Wie riskant solch ein Wechsel sein kann, zeigte sich eben erst in Hamburg. Da trat Ole von Beust (CDU) zurück, weil er sich "durchgenudelt" fühlte, sein recht konservativer Nachfolger weckte Misstrauen beim grünen Koalitionspartner - und nach wenigen Wochen kündigten die Grünen das Bündnis auf. "Dieses Problem haben wir bei uns nicht", sagt Hubert Ulrich, Grünen-Vorsitzender im Saarland. "Wenn der Regierungschef gehen würde, bedeutet das für unsere Koalition nicht dasselbe wie in Hamburg." Der Grund dafür liege in den möglichen Nachfolgern: "Die würden das weiterführen und von den Koalitionspartnern voll akzeptiert", sagt Ulrich. Auch in der FDP erwartet man "keine Dramen". Auf Neuwahlen werden sich die Regierungsparteien kaum einlassen, schon deshalb, weil nach aktuellen Meinungsumfragen dann Rot-Rot an die Macht käme.

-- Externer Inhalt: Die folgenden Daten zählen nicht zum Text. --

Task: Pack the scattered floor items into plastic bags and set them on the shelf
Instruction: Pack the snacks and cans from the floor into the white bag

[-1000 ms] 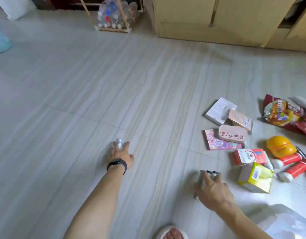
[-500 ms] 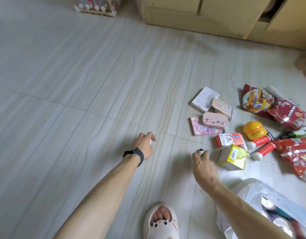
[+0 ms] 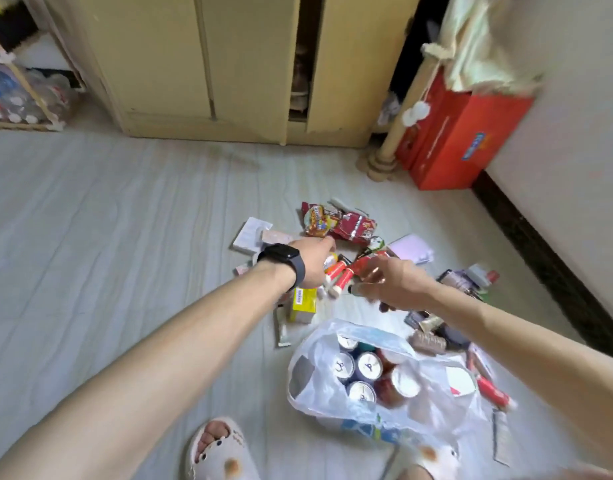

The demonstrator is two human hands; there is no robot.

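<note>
Floor [image 3: 125,237]: white box [image 3: 251,233], yellow box [image 3: 303,303], red tubes [image 3: 336,275], snack packets [image 3: 336,223] loose, unpacked. Left hand [image 3: 312,261] over tubes; grip not discernible. Plastic bag [image 3: 319,362] open on floor, part filled with cans [image 3: 367,367]. Right hand [image 3: 391,285] just beyond bag, fingers curled; contents blurred. Further clutter [image 3: 464,282] at right. Judgement: packing about midway; shelving not begun.

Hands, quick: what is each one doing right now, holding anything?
Left hand: cannot tell; its fingers are hidden, over the red tubes.
Right hand: pinches a small dark-capped item, blurred.
</note>
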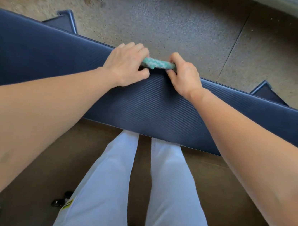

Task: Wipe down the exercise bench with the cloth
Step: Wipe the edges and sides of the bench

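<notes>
Both hands, left [126,64] and right [183,77], pinch the bunched cloth [157,63] at the bench's [57,60] far edge (fingers closed tight); bunched so narrow, it may skip patches.

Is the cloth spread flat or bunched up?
Bunched: the cloth is a narrow roll gripped between left hand and right hand at the bench's far edge.

The bench [145,103] pad I leaned over looked matt, ribbed vinyl; my cloth [157,63] fuzzy terry; the floor [165,21] rough and speckled
</notes>
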A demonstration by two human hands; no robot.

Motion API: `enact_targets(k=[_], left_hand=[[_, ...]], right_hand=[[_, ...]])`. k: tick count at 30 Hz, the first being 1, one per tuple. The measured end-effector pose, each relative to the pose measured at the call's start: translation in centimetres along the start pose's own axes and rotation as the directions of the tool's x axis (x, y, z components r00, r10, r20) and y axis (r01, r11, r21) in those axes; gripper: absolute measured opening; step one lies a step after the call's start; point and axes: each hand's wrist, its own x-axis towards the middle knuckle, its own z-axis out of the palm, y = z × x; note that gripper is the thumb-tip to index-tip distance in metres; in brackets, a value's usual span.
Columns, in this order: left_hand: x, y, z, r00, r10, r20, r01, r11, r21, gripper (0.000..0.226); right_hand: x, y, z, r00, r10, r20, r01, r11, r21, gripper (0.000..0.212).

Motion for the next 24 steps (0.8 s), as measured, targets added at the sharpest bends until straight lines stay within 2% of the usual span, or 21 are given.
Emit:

In der CDU werden nun drei Namen gehandelt, als Favoritin für die Nachfolge gilt Annegret Kramp-Karrenbauer, 48 Jahre alt und schon auf ihrem dritten Ministerposten im Saarland. Sie kümmerte sich um Inneres, um Bildung, nun um Soziales, deshalb ist sie bekannt und laut Umfragen mit Abstand der beliebteste Politiker an der Saar. Natürlich will sie zu Spekulationen nichts sagen, alles auf sich zukommen lassen, aber sie traut sich den Posten zu. Seit einem Monat sitzt sie für die Frauen-Union im Präsidium der Bundes-CDU, was manche als Warmlaufen für Höheres interpretieren.

Die dreifache Mutter wirkt auf den ersten Blick zierlich, doch im Saarland unterschätzt sie niemand. "Sie beherrscht die politische Klaviatur", heißt es bei einem Koalitionspartner, sie verteidigt ihr Revier, organisiert Mehrheiten, sie gilt als kompetent und engagiert, nur bei öffentlichen Auftritten wirkt sie bisweilen etwas herb.

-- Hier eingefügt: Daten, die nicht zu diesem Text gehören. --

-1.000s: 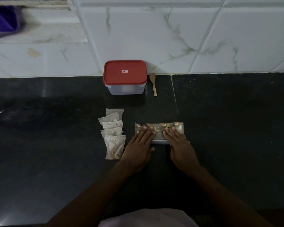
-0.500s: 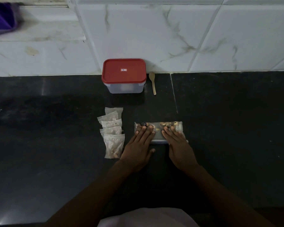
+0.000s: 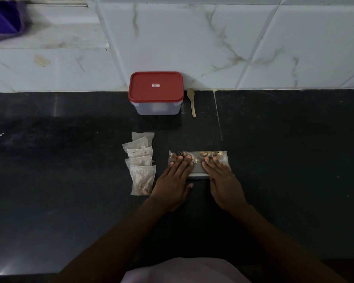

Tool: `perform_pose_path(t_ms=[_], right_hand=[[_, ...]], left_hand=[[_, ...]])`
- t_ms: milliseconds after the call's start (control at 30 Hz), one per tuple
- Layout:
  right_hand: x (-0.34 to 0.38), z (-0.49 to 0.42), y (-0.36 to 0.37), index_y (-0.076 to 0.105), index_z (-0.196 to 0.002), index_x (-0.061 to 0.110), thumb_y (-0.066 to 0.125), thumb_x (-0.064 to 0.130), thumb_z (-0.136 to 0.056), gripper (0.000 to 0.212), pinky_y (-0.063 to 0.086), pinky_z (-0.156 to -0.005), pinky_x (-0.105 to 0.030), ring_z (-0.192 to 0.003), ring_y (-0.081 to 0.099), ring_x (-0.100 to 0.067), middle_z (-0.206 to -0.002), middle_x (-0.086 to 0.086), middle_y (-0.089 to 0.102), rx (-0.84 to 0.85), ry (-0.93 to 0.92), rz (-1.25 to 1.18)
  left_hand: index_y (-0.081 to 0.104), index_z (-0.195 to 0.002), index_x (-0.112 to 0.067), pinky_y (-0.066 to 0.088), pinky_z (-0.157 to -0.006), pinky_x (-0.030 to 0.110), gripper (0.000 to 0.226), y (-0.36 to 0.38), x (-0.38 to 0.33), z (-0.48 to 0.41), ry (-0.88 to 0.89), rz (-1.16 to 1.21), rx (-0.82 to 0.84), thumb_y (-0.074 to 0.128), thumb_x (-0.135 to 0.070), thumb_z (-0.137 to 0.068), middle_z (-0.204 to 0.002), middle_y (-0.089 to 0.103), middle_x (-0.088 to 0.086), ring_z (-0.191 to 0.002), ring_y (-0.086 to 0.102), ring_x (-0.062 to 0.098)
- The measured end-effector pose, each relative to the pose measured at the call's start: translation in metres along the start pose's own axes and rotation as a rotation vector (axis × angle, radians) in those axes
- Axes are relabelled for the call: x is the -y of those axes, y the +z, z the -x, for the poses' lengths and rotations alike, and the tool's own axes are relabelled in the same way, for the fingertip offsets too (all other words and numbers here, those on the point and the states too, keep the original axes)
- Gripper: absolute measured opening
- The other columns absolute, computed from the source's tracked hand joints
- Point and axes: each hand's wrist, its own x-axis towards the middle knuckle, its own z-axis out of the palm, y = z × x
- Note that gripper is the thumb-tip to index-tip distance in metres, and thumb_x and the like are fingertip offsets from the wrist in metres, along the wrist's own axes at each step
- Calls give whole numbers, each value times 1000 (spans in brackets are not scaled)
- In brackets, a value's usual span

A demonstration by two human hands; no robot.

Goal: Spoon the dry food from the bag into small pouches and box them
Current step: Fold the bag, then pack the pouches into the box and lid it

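A clear bag of dry food lies flat on the black counter, with nuts showing along its far edge. My left hand rests flat on the bag's left part, fingers straight. My right hand lies flat on its right part. Left of the bag, several small clear pouches lie in an overlapping row; the nearest one holds some food. A clear box with a red lid stands shut against the wall. A small wooden spoon lies just right of the box.
A white marble-tiled wall rises behind the counter. A purple cloth sits on a ledge at the top left. A seam runs across the counter right of the spoon.
Both hands stay flat on the bag, and only the view has shifted slightly.
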Motion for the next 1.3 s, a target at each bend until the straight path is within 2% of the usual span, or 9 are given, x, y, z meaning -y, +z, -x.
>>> perform_pose_path(t_ms=[100, 300, 467, 600, 800, 900, 967, 1133, 1300], right_hand=[[0, -1, 0, 32, -158, 22, 21, 33, -97, 63, 1, -126, -30, -154, 6, -5, -167, 7, 24, 7, 9, 2], [0, 0, 0, 32, -158, 22, 30, 26, -97, 61, 10, -129, -37, -156, 10, -8, -167, 6, 25, 13, 9, -14], [-1, 0, -6, 32, -159, 20, 41, 17, -101, 58, 3, -126, -28, -154, 8, -6, -167, 3, 26, 10, -41, -27], [-2, 0, -15, 45, -153, 21, 56, 5, -94, 62, 24, -123, -29, -152, 27, -8, -160, 3, 43, -73, -48, -137], [0, -2, -28, 66, -131, 24, 69, 2, -84, 51, 44, -107, -30, -128, 53, -12, -135, 7, 61, -177, -70, -127], [-1, -4, -30, 73, -116, 26, 71, 8, -86, 35, 49, -89, -35, -108, 58, -13, -117, 8, 64, -199, -81, -26], [-2, -5, -30, 76, -110, 26, 71, 11, -88, 28, 49, -83, -38, -101, 59, -14, -110, 9, 65, -212, -79, 11], [-5, -10, -26, 77, -109, 23, 67, 15, -93, 21, 51, -81, -41, -99, 60, -17, -109, 7, 68, -203, -48, 40], [-3, -12, -22, 76, -113, 21, 66, 14, -93, 23, 54, -82, -39, -99, 61, -17, -111, 5, 69, -177, -18, 24]], left_hand=[[7, -164, -20, 4, -130, 40, 73, 2, 1, -1, 1, -10, -25, 19, -55, -101, -172, -2, 2, -158, -8, 17], [5, -164, -20, -8, -125, 33, 71, -1, 0, 1, 11, 23, -37, 28, -52, -105, -172, -4, 1, -157, -11, 15], [8, -164, -20, 1, -128, 37, 69, 3, 3, 0, 24, 16, -61, 14, -48, -102, -172, 2, 2, -158, -5, 17], [18, -163, -19, 14, -129, 40, 65, -2, 4, -2, 23, 78, -78, 11, -41, -103, -171, 13, 3, -159, 6, 17], [42, -152, -16, 42, -114, 43, 58, -16, 0, -6, -21, 132, -122, 52, -15, -95, -162, 35, 7, -148, 37, 28], [54, -138, -19, 46, -106, 47, 49, -22, 1, -7, -1, 43, -151, 64, -17, -90, -150, 47, 9, -140, 43, 31], [59, -130, -20, 47, -101, 46, 42, -23, 2, -8, 13, 4, -161, 67, -21, -89, -142, 53, 8, -133, 49, 31], [57, -141, -23, 38, -109, 43, 43, -26, 2, -8, 4, 10, -105, 57, -24, -98, -151, 45, 6, -142, 40, 27], [54, -143, -27, 41, -109, 42, 43, -26, 0, -6, -16, 10, -122, 49, -36, -101, -151, 43, 3, -141, 40, 24]])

Als möglicher Konkurrent wird Klaus Meiser gehandelt, er ist acht Jahre älter, Chef der CDU-Fraktion im Landtag, früherer Innenminister und einst zurückgetreten im Zuge der Doerfert-Affäre; es ging um Beihilfe zur Untreue, was im Saarland aber längst vergessen zu sein scheint. Er gilt als volksnaher Strippenzieher und als gut vernetzt in der Partei. Auch Stephan Toscani taucht in der Liste möglicher Nachfolger auf, der freundliche Innenminister, der mit seinen 43 Jahren aber noch Zeit hat.

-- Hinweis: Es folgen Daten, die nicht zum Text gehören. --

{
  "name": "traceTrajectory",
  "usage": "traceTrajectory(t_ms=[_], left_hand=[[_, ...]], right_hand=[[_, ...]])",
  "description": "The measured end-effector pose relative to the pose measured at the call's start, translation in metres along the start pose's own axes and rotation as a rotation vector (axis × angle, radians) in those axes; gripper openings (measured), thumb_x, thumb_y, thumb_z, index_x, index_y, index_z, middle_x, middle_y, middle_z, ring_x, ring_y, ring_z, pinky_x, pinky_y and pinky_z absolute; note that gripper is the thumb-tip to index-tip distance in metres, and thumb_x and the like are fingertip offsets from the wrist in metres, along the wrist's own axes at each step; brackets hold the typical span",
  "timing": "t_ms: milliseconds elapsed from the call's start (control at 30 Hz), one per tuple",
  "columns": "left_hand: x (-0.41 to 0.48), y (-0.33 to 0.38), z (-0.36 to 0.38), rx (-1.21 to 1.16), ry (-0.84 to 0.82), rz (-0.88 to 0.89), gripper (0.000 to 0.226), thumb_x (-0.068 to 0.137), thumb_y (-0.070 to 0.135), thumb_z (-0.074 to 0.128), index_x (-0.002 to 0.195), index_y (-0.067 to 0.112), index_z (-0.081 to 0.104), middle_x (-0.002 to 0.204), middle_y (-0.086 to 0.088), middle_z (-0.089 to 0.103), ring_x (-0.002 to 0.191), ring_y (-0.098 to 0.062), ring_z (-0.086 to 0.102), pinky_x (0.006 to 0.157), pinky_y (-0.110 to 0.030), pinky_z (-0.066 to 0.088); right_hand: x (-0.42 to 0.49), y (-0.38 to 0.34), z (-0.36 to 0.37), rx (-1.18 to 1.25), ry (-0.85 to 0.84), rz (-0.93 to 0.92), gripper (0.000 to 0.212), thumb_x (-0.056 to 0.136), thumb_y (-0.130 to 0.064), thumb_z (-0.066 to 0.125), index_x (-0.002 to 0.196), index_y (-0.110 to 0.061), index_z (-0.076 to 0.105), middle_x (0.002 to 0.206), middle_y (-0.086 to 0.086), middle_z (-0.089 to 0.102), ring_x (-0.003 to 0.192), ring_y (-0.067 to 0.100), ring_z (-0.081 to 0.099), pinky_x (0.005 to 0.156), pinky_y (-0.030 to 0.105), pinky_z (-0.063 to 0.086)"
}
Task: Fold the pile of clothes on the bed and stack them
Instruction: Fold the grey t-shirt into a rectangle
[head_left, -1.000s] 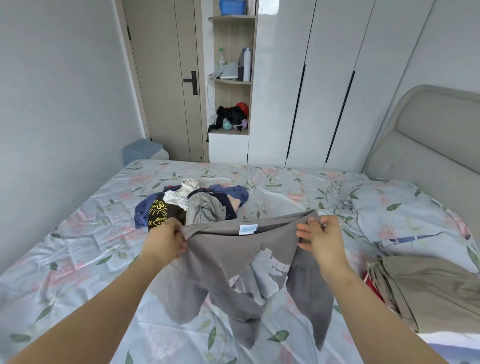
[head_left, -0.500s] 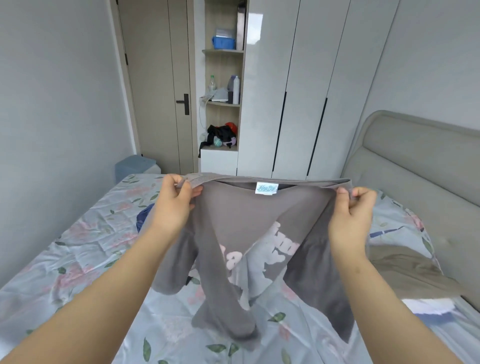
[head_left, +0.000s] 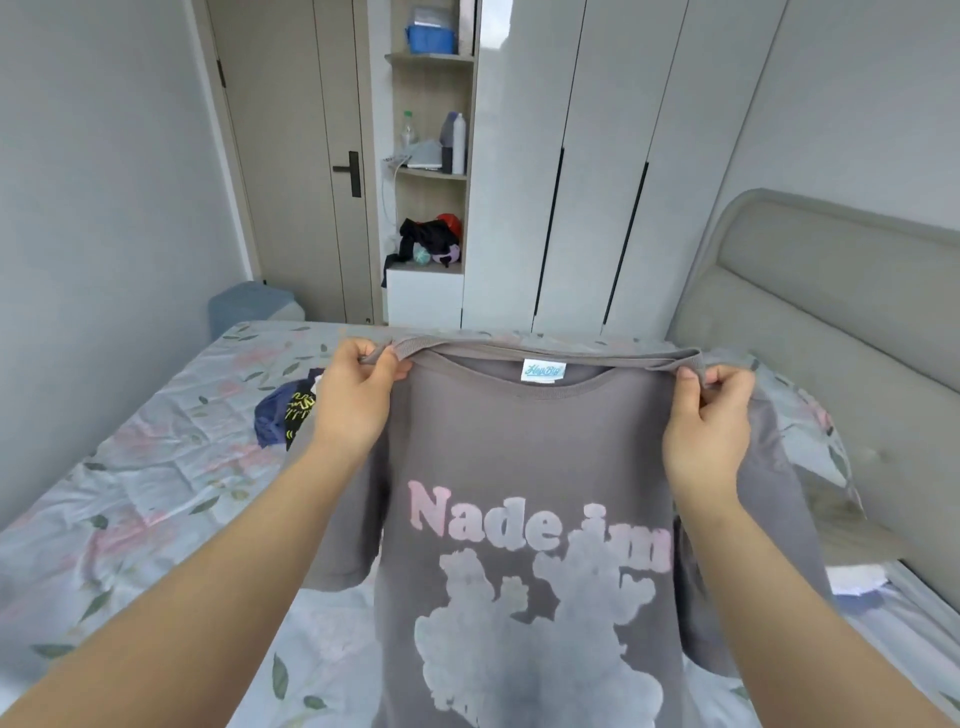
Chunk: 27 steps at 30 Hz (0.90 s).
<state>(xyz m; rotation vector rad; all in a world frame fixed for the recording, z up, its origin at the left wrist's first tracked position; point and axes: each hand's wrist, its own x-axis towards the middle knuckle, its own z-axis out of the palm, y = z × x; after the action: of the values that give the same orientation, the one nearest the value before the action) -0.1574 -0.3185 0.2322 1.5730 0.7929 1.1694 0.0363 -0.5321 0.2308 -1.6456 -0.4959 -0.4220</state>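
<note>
Head view: floral-sheeted bed (head_left: 156, 467), white wardrobe (head_left: 597, 156).

Pale grey walls (head_left: 93, 208), beige door (head_left: 296, 156), white wardrobe (head_left: 597, 156), open shelves (head_left: 431, 176), padded headboard (head_left: 831, 322)

Both arms outstretched, raised; left hand (head_left: 358, 395), right hand (head_left: 709, 415) pinching, fingers curled.
</note>
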Motion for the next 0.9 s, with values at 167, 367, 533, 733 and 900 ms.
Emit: traceTrajectory(t_ms=[167, 367, 533, 733, 900], left_hand=[[0.019, -0.070, 0.035, 0.165, -0.023, -0.145, 0.017, 0.092, 0.028, 0.056, 0.079, 0.024, 0.047, 0.084, 0.004, 0.070, 0.094, -0.023, 0.066, 0.083, -0.040, 0.048], [0.061, -0.157, 0.103, 0.275, 0.014, -0.317, 0.018, 0.092, 0.032, 0.056, 0.079, 0.025, 0.045, 0.098, -0.012, 0.069, 0.085, -0.029, 0.061, 0.078, -0.047, 0.049], [0.115, -0.223, 0.168, 0.251, 0.040, -0.513, 0.016, 0.094, 0.027, 0.057, 0.083, 0.019, 0.048, 0.091, -0.015, 0.063, 0.082, -0.029, 0.060, 0.072, -0.048, 0.054], [0.178, -0.288, 0.227, 0.098, 0.086, -0.610, 0.017, 0.096, 0.020, 0.054, 0.081, 0.018, 0.047, 0.095, -0.007, 0.058, 0.088, -0.015, 0.058, 0.078, -0.039, 0.056], [0.208, -0.353, 0.267, 0.050, -0.172, -0.573, 0.042, 0.093, 0.001, 0.053, 0.129, 0.017, 0.040, 0.118, 0.000, 0.049, 0.087, -0.008, 0.051, 0.071, -0.023, 0.043]], right_hand=[[0.008, 0.079, 0.031, -0.102, -0.081, 0.090, 0.013, 0.097, -0.023, 0.048, 0.091, -0.016, 0.039, 0.077, 0.003, 0.054, 0.078, 0.027, 0.052, 0.077, 0.041, 0.040], [0.048, 0.181, 0.088, -0.165, -0.220, 0.194, 0.013, 0.098, -0.021, 0.046, 0.090, -0.012, 0.039, 0.066, 0.000, 0.046, 0.061, 0.022, 0.045, 0.062, 0.032, 0.035], [0.092, 0.263, 0.146, -0.188, -0.351, 0.298, 0.014, 0.100, -0.026, 0.043, 0.092, -0.014, 0.041, 0.065, -0.002, 0.044, 0.052, 0.012, 0.040, 0.049, 0.027, 0.033], [0.138, 0.350, 0.223, -0.276, -0.492, 0.330, 0.012, 0.100, -0.029, 0.040, 0.097, -0.017, 0.039, 0.073, -0.004, 0.048, 0.062, 0.014, 0.046, 0.054, 0.028, 0.031], [0.154, 0.422, 0.271, -0.517, -0.593, 0.245, 0.016, 0.099, -0.026, 0.041, 0.110, -0.015, 0.046, 0.097, 0.009, 0.059, 0.092, 0.031, 0.056, 0.071, 0.035, 0.042]])
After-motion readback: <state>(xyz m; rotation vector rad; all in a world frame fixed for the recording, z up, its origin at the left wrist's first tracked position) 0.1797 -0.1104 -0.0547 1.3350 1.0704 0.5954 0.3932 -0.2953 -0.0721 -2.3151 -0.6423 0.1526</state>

Bisher gibt es nur Spekulationen, wann Peter Müller abtritt, denkbar ist vieles, auch eine Übergabe schon im späten Frühjahr. Sicher ist nur: Für das Jamaika-Bündnis beginnt dann eine heikle Zeit. Gerade weil Müller sich nichts mehr beweisen muss, eignet er sich gut als Moderator der ungleichen Koalition. Er wirkt im Hintergrund, auch in die eigene Partei, ihr bringt er die schmerzvollen Kompromisse vor allem mit den Grünen nahe. Andere hätten es schwer gehabt, der CDU einen Koalitionsvertrag zu vermitteln, in dem unter anderem die Studiengebühren abgeschafft werden.

Doch Peter Müller, dem Schachspieler, folgte seine Partei einstimmig.